Wednesday, May 27, 2009

Tony Hawk's Ride

Well, this is going to be interesting.

From Engadget:
...according to GameStop... Tony Hawk's Ride game with skateboard peripheral lists for $119.99 with a simultaneous Wii, Xbox 360, and PS3 launch on October 13th.

That skateboard peripheral is required, apparently.

My initial reaction is that they're going to be bulldozing these skateboard controllers into a New Mexico landfill.

After that, though, I started trying to understand why I felt that way.

Here's the conundrum: before Guitar Hero, specialty controllers were always associated with niche games. I can't remember a single game before that with a specialty controller that was a huge hit in terms of sales volume.

Originally, Guitar Hero was going to be exactly that: a niche game. I don't think anyone expected it to be the giant, breakout hit that it became.

What people tend to forget, though, is what a masterful piece of design Guitar Hero was, both on the hardware and software sides. On the hardware side, the genius of the guitar controller was that, from a user standpoint, it was quite simple. Five buttons, a strum bar, and a whammy bar (which 90% of people never even used). It felt impressive, but it was also easy to comprehend.

On the software side, the game was incredibly well thought-out, and the difficulty level was masterfully managed. At the time, it was the best-designed and best-tuned gamed that I'd ever played (I think Rock Band exceeded it, but that's a separate discussion).

In sum, if a game could ever be called perfect, it was Guitar Hero.

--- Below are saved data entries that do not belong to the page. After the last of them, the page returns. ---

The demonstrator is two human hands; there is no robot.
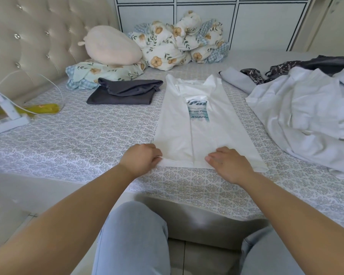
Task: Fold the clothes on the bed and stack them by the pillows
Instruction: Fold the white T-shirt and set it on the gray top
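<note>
A white T-shirt (203,133) with a blue print lies flat on the bed, its two sides folded inward into a long strip. My left hand (140,158) pinches the hem at the near left corner. My right hand (229,164) grips the hem nearer the right side, fingers curled over the edge. A folded dark grey garment (123,92) lies beyond, next to the floral pillow (99,73) and the pink plush pillow (111,45).
A heap of unfolded clothes, white (304,116) and dark patterned (286,69), fills the right side. A bundled floral duvet (179,42) sits by the wardrobe. A power strip with cable (7,120) and a yellow item (42,108) lie at left. Patterned sheet (87,139) covers the bed.
</note>
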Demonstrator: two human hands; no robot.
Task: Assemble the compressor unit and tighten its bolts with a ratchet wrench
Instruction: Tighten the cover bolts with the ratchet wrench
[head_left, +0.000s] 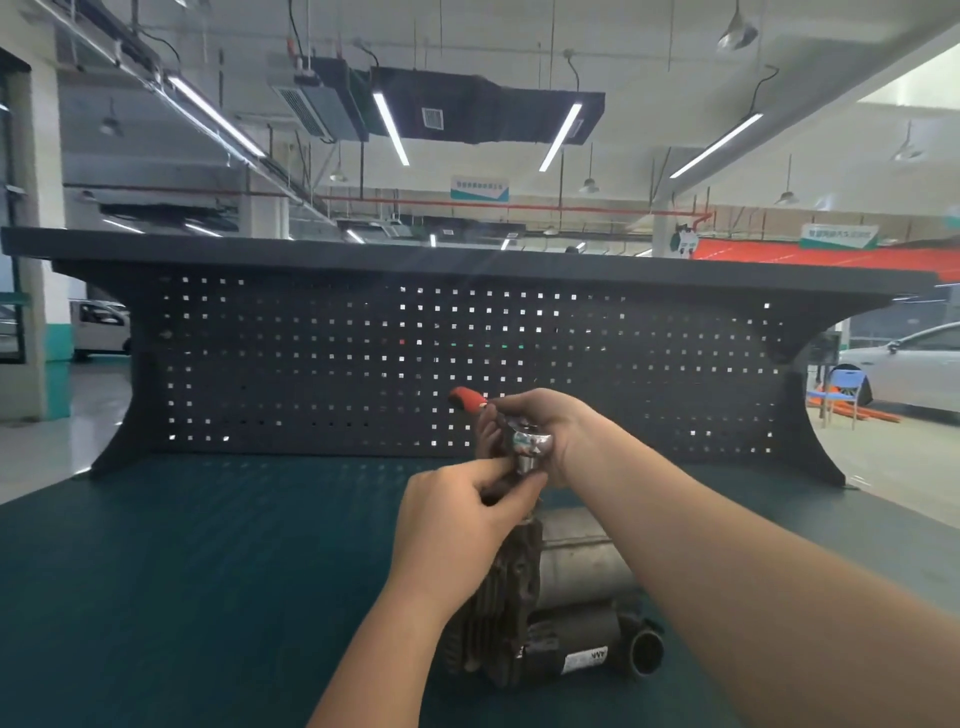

Here's the problem for Ride: without that masterful game balancing, without a controller that's easy to comprehend, the game becomes annoying instead of fun. In particular, the ramping of difficulty is crucial, because the game has to be fun while people are learning how to use the controller (again, something that Guitar Hero did incredibly well). If any of those aspects fail, there is zero chance that the game is going to reach critical mass, and Activision can't really afford to release niche games these days.

So Activision is seemingly trying to capitalize on the Guitar Hero "model," but the Guitar Hero model is almost impossible to duplicate, because it was so precisely executed. It's like someone looking at a perfect game and saying "Hey! All we have to do is make a perfect game!"

Sure, Activision will flog this peripheral to death in a variety of games: snowboarding, surfing (hopefully), unicycling (kidding, I think), an RPG where the hero skateboards--whatever. But the first game out of the chute has to be a killer, because that's what generates the buzz. And it's important to remember that the original Guitar Hero was released with almost zero buzz, and very little publicity.

It wasn't marketing that made the game take off--it was all of us.